Here’s how to do it:
- Go to the Azure Portal and browse resource groups. This opens a list of your Azure resource groups.
- Click the resource group you created earlier when provisioning your SQL Server and Function App.
- Inside the resource group, find and click your Function App.
When the app loads, your two deployed functions (get_cars and get_salesmen) should be listed toward the bottom of the overview.
- On the left navigation pane, expand the Settings section. Then click Environment variables.
- Switch from the default App settings tab to the Connection strings tab.
- Click the + Add button. A form with three inputs will appear:
- In the Name field, type
SQL_CONNECTION_STRING. - In the Value field, paste the full connection string you generated earlier.

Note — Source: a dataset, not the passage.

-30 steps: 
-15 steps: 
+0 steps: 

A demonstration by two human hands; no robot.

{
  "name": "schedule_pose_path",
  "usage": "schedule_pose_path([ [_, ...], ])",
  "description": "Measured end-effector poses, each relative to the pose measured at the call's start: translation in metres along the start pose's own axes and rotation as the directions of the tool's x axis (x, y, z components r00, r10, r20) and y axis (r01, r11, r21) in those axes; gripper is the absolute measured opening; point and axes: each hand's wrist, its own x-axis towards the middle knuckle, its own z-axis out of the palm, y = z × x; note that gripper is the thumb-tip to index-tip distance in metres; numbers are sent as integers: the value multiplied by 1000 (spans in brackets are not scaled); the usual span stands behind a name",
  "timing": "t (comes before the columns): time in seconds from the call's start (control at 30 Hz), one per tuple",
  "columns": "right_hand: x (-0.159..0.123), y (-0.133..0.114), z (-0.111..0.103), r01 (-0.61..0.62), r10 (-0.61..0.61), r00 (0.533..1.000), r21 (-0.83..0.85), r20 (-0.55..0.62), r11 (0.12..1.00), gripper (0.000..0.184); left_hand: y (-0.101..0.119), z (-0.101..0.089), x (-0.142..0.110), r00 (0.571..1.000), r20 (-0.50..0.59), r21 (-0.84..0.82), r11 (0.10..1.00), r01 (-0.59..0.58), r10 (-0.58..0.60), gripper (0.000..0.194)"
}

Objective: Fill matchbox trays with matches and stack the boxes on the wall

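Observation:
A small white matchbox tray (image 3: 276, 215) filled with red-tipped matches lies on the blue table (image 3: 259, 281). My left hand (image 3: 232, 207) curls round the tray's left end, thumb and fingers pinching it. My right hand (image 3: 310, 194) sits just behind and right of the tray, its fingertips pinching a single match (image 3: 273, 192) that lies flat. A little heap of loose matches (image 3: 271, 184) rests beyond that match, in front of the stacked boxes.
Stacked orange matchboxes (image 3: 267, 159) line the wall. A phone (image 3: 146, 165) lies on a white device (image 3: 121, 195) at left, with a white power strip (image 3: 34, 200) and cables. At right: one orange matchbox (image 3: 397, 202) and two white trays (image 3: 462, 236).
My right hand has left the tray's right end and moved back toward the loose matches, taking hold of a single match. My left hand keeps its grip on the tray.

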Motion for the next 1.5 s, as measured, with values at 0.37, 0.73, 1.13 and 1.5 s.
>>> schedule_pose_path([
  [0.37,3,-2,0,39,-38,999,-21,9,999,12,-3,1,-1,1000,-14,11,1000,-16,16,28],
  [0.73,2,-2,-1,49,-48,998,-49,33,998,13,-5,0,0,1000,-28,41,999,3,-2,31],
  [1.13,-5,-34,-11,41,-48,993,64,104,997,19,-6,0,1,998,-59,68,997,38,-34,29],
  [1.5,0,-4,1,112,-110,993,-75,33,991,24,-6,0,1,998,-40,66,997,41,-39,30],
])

- In the Type field, click SQLServer
- In the Name field, type
-
Check the box for Deployment slot setting. This ensures your connection string persists across deployments and slots.
-
Click Apply. Azure will restart the Function App and apply the new configuration. When it is restarted, your function app will have access to the database, and you’ll be ready to test it live using
curl.
Testing the live Azure Functions
You can use simple curl commands to hit the live HTTP APIs you deployed: one to retrieve cars and another to fetch salesmen.
Retrieve car listings by running:
curl --location 'https://<appname>.azurewebsites.net/api/get_cars'
- Replace
<appname>with your actual Azure Function App name.

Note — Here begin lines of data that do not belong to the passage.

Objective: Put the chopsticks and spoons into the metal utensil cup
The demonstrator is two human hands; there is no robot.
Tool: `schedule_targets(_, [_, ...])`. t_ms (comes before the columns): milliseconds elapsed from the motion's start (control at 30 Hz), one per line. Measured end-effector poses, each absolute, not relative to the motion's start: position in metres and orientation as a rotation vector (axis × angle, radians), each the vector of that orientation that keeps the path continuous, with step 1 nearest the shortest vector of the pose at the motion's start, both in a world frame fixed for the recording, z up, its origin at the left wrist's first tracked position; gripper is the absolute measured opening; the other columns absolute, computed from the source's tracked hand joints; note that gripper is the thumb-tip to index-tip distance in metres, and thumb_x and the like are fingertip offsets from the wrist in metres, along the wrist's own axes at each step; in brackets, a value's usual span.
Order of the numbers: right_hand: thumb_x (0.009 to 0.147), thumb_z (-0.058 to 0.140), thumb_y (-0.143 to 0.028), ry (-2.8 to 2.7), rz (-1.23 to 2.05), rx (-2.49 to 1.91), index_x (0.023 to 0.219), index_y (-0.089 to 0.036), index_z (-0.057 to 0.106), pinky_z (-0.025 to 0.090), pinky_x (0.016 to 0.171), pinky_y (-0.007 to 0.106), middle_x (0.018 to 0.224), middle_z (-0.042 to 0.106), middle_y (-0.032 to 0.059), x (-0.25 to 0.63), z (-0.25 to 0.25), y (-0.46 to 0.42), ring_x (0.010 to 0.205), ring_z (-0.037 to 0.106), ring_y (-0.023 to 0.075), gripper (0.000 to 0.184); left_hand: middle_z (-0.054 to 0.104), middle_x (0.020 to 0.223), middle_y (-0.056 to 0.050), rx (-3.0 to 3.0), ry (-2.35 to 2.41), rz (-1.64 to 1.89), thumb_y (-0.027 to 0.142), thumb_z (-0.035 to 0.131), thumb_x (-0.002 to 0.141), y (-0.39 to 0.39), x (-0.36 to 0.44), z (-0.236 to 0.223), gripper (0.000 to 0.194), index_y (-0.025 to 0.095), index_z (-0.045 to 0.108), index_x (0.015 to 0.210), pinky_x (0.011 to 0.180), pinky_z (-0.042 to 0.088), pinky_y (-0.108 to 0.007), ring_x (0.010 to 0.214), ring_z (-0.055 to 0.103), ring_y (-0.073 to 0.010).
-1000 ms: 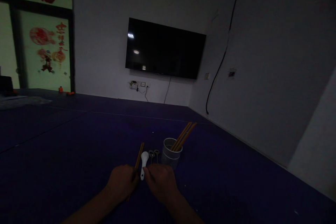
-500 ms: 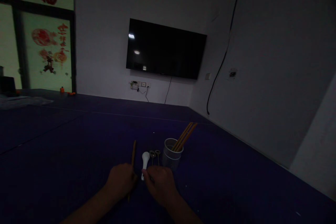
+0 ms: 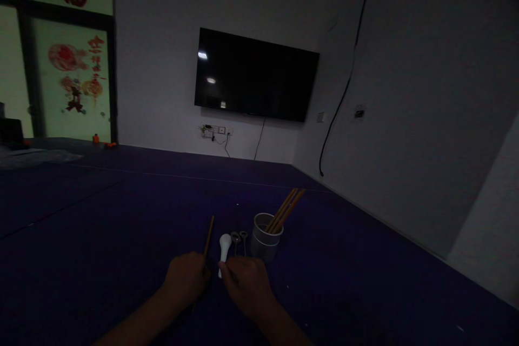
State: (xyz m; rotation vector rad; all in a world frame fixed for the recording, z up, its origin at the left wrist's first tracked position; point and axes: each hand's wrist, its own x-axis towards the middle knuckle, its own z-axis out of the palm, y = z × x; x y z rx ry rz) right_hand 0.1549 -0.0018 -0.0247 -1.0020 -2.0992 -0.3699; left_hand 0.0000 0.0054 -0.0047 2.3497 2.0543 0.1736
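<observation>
My left hand (image 3: pixel 188 275) is closed around a slim wooden chopstick (image 3: pixel 209 238), whose far end points up and away over the table; I cannot tell if a second one lies against it. Just to the right rests a white spoon (image 3: pixel 224 248), bowl away from me. Beside it are two small metal spoons (image 3: pixel 235 238), their handles running under my right hand (image 3: pixel 246 284). That hand is closed, its thumb touching or close to the white spoon's handle; what its fingers grip is hidden. A grey cup (image 3: pixel 264 246) holding several chopsticks (image 3: pixel 284 211) stands behind the right hand.
The dark blue tabletop (image 3: pixel 121 216) reaches back to the wall. A black television (image 3: pixel 255 75) hangs there above sockets and wires. Clear plastic sheeting (image 3: pixel 36 158) and small orange items (image 3: pixel 96 139) lie at the far left. A black cable (image 3: pixel 340 102) dangles along the right wall.
The chopstick in my left hand has turned slightly, its far end tilting to the right. My right hand, the spoons and the cup stay in place.
</observation>
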Motion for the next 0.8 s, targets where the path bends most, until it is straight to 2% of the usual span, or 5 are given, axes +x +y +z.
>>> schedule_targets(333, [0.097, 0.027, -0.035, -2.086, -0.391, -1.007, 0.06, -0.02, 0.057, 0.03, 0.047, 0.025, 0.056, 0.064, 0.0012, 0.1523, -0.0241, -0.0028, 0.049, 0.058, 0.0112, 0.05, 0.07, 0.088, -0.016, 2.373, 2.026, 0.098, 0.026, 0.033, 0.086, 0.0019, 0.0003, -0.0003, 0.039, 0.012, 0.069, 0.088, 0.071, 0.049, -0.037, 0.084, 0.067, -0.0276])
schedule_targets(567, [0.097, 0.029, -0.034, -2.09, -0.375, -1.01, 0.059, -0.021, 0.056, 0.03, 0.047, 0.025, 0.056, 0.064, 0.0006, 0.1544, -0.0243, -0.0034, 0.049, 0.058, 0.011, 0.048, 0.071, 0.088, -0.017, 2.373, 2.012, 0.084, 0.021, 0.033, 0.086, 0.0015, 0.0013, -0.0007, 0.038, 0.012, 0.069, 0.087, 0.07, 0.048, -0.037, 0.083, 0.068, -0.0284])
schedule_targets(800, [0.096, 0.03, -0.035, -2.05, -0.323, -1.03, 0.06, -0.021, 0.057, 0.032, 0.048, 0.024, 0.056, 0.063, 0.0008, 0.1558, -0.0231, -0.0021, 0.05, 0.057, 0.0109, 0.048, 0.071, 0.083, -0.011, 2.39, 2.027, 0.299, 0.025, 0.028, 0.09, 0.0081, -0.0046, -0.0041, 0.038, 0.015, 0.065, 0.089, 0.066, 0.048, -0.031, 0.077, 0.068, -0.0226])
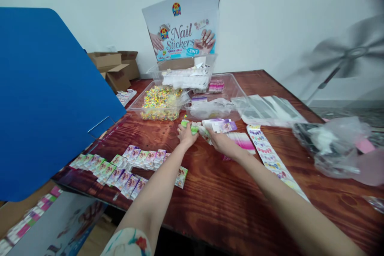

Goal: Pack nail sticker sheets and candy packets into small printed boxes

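Note:
My left hand [186,136] is closed around small green-and-white boxes [195,129] at the middle of the wooden table. Close beside it, my right hand [221,142] has its fingers curled on a flat green-and-white packet [205,133], partly hidden by the hand. Just past that hand lie fanned purple-and-white packets [225,126]. A spread of pink-and-white packets [241,141] sits by my right wrist. Rows of small printed boxes [150,158] in green, purple and pink stand on the left of the table, some behind my left forearm.
Beyond my hands are clear plastic trays [237,84] with yellow wrapped pieces [160,100] and white sheets. Behind them stands a Nail Stickers display box [180,28]. A sticker strip [271,156] and plastic bags [336,148] lie right. A blue panel [51,104] fills the left.

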### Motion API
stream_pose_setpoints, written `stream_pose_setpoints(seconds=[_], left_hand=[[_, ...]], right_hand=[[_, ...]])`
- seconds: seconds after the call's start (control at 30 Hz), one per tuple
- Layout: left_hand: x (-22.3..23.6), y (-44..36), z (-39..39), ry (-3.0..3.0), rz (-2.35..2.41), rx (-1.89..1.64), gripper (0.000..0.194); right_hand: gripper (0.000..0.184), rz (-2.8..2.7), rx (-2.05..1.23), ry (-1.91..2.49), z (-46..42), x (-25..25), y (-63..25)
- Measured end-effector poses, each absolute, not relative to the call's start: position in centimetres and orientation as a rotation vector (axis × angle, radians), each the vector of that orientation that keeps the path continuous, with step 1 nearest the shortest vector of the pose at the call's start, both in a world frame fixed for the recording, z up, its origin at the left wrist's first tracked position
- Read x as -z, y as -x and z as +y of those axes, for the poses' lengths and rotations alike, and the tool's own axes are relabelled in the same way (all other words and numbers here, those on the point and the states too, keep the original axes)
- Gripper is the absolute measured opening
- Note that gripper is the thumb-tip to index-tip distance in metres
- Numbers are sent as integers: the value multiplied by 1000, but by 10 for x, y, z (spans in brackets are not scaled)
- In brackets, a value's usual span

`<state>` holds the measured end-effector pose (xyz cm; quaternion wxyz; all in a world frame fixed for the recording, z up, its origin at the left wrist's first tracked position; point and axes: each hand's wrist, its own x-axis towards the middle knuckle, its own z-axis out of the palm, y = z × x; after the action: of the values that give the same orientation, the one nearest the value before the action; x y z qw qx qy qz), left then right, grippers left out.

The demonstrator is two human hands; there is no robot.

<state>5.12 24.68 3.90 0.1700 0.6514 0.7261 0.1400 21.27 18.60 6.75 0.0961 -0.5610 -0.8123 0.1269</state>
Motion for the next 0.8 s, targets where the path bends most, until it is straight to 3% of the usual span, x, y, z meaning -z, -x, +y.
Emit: stream_pose_setpoints(seconds=[0.2, 0.4, 0.63, 0.8], left_hand=[[-36, -45, 249, -1894, 2026, -387, 63], [-38, -46, 244, -1910, 2022, -391, 61], [-37, -47, 242, -1918, 2051, -357, 63], [-33, -46, 245, -1922, 2072, -317, 51]], right_hand=[[52, -2306, -422, 1550, 183, -66, -215], [30, -1722, -610, 1393, 187, -44, -202], [21, -1410, -417, 1523, 210, -22, -155], [14, -1267, -345, 1472, 230, -24, -132]])
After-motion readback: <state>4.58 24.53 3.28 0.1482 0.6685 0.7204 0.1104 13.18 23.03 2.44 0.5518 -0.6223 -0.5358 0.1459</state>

If everything is set up correctly, your response should be something like:
[
{"make": "Toyota", "model": "Camry", "year": 2020, "price": 25000.0},
{"make": "Ford", "model": "Mustang", "year": 2018, "price": 30000.0},
{"make": "Tesla", "model": "Model 3", "year": 2022, "price": 45000.0}
]
This confirms that your Azure Function successfully queried the database and returned car details in JSON format.
Retrieve Salesmen details by running:
curl --location 'https://<appname>.azurewebsites.net/api/get_salesmen'
Your expected output:
[
{"name": "Alice Johnson", "email": "alice@caryard.com"},
{"name": "Bob Smith", "email": "bob@caryard.com"}
]
This output confirms a successful connection to your database and proper execution of your deployed function.

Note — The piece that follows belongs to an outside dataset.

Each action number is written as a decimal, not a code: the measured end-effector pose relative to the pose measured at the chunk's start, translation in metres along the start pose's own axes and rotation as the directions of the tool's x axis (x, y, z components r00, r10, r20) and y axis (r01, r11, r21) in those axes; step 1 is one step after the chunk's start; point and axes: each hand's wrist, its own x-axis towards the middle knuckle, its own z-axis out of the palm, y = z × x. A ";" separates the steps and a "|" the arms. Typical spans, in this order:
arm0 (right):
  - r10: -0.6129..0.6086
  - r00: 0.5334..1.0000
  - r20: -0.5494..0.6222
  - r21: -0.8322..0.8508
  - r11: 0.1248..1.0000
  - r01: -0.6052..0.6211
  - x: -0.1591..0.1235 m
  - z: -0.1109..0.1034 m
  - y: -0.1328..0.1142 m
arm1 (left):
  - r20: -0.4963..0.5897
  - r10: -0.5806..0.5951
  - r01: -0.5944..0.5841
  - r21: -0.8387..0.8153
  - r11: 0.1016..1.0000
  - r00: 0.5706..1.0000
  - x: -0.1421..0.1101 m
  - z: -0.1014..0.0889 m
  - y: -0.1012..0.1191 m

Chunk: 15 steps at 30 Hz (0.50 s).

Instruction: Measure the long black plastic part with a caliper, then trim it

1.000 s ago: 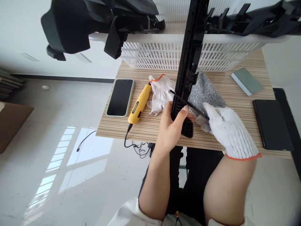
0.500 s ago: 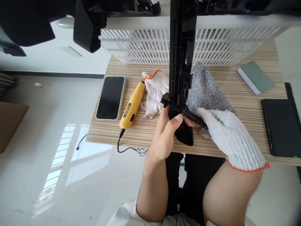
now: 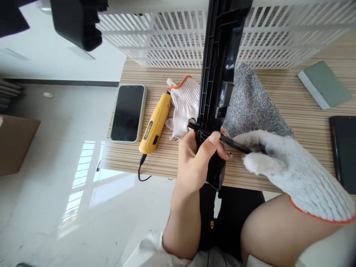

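Observation:
My bare left hand (image 3: 196, 159) is closed round the lower end of a long black plastic part (image 3: 218, 78) with a ribbed inner side. Across that part lies a thin black bar (image 3: 233, 144), slanting down to the right, with my left thumb close against it. I cannot tell what kind of thing the bar is. My right hand (image 3: 267, 154), in a white knitted glove with an orange cuff, is closed on the bar's right end. Behind the right hand a grey speckled cloth (image 3: 257, 104) lies on the table.
A loose white glove (image 3: 185, 105), a yellow corded power tool (image 3: 155, 124) and a phone (image 3: 129, 113) lie to the left. At the right are a grey-green block (image 3: 325, 85) and a black device (image 3: 345, 148). A white slatted basket (image 3: 167, 39) stands behind.
The long part has tilted, its top leaning right. My right hand has moved right and slightly down in view, with thumb and fingers further apart. The camera view has shifted as well.

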 end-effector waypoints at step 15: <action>-0.290 0.733 -0.616 -0.369 0.928 0.057 -0.026 0.014 -0.018 | -0.145 0.001 -0.019 -0.125 0.992 0.989 -0.003 0.027 -0.009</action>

Get the complete code in this GitHub repository.
Conclusion
In this tutorial you:
- Built a simple Azure Function App using Python
- Connected it to an Azure SQL Database
- Deployed it using CircleCI with secure environment variables
- Tested live endpoints using
curl
You now have a functional CI/CD pipeline running on CircleCI, deploying code to Azure with each push.
To take this project further, consider expanding on what you’ve learned:
- Use tools like Flyway or Liquibase to version and automate schema changes. This adds reliability and traceability to your database evolution.
- Test your endpoints post-deployment to ensure nothing breaks unexpectedly. Tools like
pytest,requests, or Postman CLI can be used to hit your live endpoints after each deployment. - For production-ready APIs, move away from
authLevel: anonymousand consider wrapping your functions with Azure API Management, which provides robust authentication, rate limiting, and monitoring.
If you haven’t tried CircleCI before, this is the perfect project to get started with. Experiment by pushing code changes, adding new functions, or even wiring up notifications and approvals in your workflows. Happy building!